A tríade sexo, dominação e poder perpassa os sete capítulos, que correspondem a variações do mesmo assunto. Um homem vive o mesmo dia repetidamente ao longo da obra, encontrando as mesmas pessoas, embora tanto ele como elas estejam diferentes e, de vez a vez, se suba um degrau na violência. Contudo, a repetição só atola a narrativa: haverá um intuito de aumentar o grau de transgressão que podia funcionar como motivação para que a leitura prosseguisse, mas que aborrece. O regresso ao mesmo dia e a abordagem da mesma cena repetidas vezes ao longo da escrita transformam a leitura num acto quase onírico, já que o leitor se mete numa acção viciada, seguindo os passos de um homem de quotidiano perturbado. E que homem será? Não se entende. O exercício de escrita passa pela desconstrução das personagens, pelo esvaziamento da dimensão psicológica e emocional individual.

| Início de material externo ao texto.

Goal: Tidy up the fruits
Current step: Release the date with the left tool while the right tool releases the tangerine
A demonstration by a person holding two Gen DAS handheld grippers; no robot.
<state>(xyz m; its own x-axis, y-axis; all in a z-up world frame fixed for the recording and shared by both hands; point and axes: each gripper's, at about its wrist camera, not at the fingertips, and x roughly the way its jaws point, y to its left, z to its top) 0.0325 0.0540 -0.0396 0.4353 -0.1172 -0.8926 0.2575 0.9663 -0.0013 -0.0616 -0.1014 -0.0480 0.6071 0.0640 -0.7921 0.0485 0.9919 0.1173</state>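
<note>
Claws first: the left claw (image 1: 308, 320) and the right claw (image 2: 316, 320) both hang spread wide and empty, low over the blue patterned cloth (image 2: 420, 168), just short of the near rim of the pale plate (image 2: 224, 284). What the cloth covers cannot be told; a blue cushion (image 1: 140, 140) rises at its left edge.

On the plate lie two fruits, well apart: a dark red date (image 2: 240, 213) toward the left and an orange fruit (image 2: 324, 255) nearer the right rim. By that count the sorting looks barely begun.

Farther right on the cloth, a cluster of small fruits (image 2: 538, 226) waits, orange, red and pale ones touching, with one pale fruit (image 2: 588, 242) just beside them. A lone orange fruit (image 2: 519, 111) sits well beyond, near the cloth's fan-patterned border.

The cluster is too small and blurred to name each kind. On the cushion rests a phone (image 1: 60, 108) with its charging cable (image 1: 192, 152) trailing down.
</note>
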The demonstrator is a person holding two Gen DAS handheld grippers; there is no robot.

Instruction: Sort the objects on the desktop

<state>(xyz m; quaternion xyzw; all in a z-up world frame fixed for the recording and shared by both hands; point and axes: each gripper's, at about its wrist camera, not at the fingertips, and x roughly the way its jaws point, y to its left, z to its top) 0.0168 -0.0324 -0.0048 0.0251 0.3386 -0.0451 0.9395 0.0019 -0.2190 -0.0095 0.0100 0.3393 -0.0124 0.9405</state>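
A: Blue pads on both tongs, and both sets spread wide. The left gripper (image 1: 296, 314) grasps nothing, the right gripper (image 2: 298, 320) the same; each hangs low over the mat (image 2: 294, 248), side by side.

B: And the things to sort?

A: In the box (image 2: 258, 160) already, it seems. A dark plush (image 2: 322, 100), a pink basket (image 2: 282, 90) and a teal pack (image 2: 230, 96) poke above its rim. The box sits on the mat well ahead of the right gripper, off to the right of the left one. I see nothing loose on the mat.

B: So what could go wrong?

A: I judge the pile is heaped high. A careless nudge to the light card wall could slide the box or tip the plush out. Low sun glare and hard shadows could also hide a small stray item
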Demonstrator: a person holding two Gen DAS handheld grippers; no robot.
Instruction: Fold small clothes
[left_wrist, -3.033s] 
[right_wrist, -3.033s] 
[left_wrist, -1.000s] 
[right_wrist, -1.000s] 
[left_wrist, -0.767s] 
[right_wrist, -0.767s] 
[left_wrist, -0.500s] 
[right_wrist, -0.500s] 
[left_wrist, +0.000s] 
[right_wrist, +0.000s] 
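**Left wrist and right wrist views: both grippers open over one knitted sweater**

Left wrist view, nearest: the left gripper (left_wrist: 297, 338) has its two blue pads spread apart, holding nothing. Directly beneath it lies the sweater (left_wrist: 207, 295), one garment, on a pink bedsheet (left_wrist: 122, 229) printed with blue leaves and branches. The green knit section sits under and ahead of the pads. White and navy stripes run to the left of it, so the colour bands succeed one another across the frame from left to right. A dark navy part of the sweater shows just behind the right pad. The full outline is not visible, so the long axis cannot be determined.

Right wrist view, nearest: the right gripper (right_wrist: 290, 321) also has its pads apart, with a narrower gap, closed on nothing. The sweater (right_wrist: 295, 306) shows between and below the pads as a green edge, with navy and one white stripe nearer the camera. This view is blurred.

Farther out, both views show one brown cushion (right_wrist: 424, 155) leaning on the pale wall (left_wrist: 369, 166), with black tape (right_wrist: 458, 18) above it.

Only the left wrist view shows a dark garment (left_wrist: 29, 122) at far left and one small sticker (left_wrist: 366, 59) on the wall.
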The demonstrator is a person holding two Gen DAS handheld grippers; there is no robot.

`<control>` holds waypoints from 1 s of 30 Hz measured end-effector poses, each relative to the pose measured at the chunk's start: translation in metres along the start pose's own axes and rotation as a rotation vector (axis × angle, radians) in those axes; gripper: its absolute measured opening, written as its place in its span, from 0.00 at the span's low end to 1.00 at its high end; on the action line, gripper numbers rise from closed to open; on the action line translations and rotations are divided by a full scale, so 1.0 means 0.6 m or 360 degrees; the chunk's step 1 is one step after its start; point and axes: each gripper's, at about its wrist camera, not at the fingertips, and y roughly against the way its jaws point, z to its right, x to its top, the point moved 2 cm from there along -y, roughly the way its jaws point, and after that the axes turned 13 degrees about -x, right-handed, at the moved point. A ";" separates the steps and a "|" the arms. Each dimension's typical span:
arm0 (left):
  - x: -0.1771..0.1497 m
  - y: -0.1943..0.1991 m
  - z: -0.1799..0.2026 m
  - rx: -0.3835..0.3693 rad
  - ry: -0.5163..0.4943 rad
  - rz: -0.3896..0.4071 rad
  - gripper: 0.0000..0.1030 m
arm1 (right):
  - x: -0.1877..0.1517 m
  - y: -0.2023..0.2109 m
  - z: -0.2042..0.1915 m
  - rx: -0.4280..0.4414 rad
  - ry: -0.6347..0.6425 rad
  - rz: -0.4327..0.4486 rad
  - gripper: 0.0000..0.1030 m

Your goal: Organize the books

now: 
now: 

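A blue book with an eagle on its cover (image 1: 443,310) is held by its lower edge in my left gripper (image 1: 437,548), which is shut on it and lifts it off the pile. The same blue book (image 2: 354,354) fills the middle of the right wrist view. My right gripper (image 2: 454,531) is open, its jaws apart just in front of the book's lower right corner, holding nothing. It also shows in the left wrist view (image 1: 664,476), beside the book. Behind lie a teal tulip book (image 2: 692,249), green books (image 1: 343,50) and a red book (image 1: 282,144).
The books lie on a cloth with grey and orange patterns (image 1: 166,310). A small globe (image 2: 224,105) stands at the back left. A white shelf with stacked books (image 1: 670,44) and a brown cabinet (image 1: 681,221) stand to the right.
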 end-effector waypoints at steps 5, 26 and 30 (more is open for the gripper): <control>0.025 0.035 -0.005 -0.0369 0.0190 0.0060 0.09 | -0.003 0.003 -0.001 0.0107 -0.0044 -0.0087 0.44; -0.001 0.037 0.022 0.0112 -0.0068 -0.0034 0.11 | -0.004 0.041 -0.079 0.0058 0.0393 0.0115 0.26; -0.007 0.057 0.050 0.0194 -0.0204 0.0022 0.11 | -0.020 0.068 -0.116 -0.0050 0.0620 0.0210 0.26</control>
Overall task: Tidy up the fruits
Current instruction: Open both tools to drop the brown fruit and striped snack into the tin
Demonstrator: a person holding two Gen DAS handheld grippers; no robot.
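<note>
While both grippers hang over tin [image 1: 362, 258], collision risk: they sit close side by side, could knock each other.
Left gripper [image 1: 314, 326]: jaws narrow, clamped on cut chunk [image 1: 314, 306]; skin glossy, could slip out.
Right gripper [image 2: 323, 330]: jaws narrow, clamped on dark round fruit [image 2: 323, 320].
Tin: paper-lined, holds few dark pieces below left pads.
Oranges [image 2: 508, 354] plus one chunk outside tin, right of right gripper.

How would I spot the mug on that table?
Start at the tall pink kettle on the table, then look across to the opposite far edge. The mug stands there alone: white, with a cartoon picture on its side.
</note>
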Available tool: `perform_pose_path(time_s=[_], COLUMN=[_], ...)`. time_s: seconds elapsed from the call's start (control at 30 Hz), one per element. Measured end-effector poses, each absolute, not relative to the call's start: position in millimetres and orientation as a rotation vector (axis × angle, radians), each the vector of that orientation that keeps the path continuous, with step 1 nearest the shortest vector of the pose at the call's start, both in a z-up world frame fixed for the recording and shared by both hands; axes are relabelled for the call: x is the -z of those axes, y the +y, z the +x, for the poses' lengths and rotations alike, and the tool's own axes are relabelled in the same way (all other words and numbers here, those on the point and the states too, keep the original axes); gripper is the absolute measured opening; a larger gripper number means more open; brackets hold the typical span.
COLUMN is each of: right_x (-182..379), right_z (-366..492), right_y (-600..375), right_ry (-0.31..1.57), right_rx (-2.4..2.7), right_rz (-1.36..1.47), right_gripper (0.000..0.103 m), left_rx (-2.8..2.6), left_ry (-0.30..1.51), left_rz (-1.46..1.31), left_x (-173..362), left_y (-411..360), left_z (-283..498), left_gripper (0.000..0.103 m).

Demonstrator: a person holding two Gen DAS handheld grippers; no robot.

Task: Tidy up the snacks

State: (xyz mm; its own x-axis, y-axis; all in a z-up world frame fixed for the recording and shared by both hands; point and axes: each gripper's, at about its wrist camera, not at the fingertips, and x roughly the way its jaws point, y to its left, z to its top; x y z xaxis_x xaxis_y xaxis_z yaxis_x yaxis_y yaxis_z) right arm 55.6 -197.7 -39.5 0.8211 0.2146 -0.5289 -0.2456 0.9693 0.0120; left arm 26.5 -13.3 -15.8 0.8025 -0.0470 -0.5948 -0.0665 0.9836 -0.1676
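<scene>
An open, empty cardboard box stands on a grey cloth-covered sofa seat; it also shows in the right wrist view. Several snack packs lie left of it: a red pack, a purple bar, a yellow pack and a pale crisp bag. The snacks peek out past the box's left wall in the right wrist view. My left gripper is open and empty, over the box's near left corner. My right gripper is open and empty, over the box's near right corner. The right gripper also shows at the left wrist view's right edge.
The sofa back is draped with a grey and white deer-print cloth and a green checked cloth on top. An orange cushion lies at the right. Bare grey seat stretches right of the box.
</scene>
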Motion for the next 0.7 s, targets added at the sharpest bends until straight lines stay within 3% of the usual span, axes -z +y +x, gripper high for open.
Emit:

Serão as trivialidades vistas a partir da ideia de transgressão: o sexo é duro, a dominação é evidente, ninguém lê nada daquilo sem um baque, ou mesmo sem um esgar de horror ou asco. Já é uma estratégia conhecida de Littel, mas este romance peca por ter pouco mais do que isso, por isto não agir como uma animalidade que viabiliza as acções humanas, antes por reduzir a humanidade a impulsos e a uma vontade recalcada, agora cumprida, de chegada aos limites per se.
Littell atira ao leitor frases longas, parágrafos intermináveis e uma dose de violência que não permite a algum incauto leitor o marasmo da indiferença. O grau de submissão dos parceiros sexuais só se justifica por se aceitar que a violência é o palco primordial da acção. A linguagem, directa ao osso da acção, precisa, pornográfica, contrasta com a frieza do cenário. As cenas de sexo violento, de dominação, também cruas, deixam também crua a relação entre o livro e o leitor.
Há uma carga obsessiva que impulsiona a leitura, mas a pressa de ler esbarra na ideia de repetição e na alternância que nem chega a alternar, e isto apesar de o homem que parte do início da narrativa se ver metido em situações em que, afinal, pouco se repete. Neste contexto, o corpo humano aparece como propulsor, alvo e metamorfose do horror. A sujeição ao outro, apresentada como transversal, chega a permitir a leitura em total relação de alteridade, ao mesmo tempo que uma ideia ténue de sujeição ao outro.
Um leitor pegará em Uma História Antiga lendo o que está fora de si, e levando o banho da perversão escancarada, tentando entender de que forma Littell tentou encontrar a ligação entre obra e receptor, mas provavelmente conseguirá apenas entender-se enquanto voyeur. A relação de alteridade não transforma, não cria o lugar do outro, não teletransporta, não funda.
A escrita obsessiva impulsiona uma leitura obsessiva. A alucinação gera alucinações, mergulha-se à voyeur enquanto se quer chegar ao fim, tal é a tontura da voragem. Por isso, mais do que o sexo, a submissão e o poder, talvez o poder principal deste romance seja a sua capacidade de transformar um leitor num curioso inglório que cavalga pelo asco em acções concomitante: matar a curiosidade e esventrar os limites. Pelo meio, haverá, pois claro, parágrafos ou páginas de altíssima qualidade literária.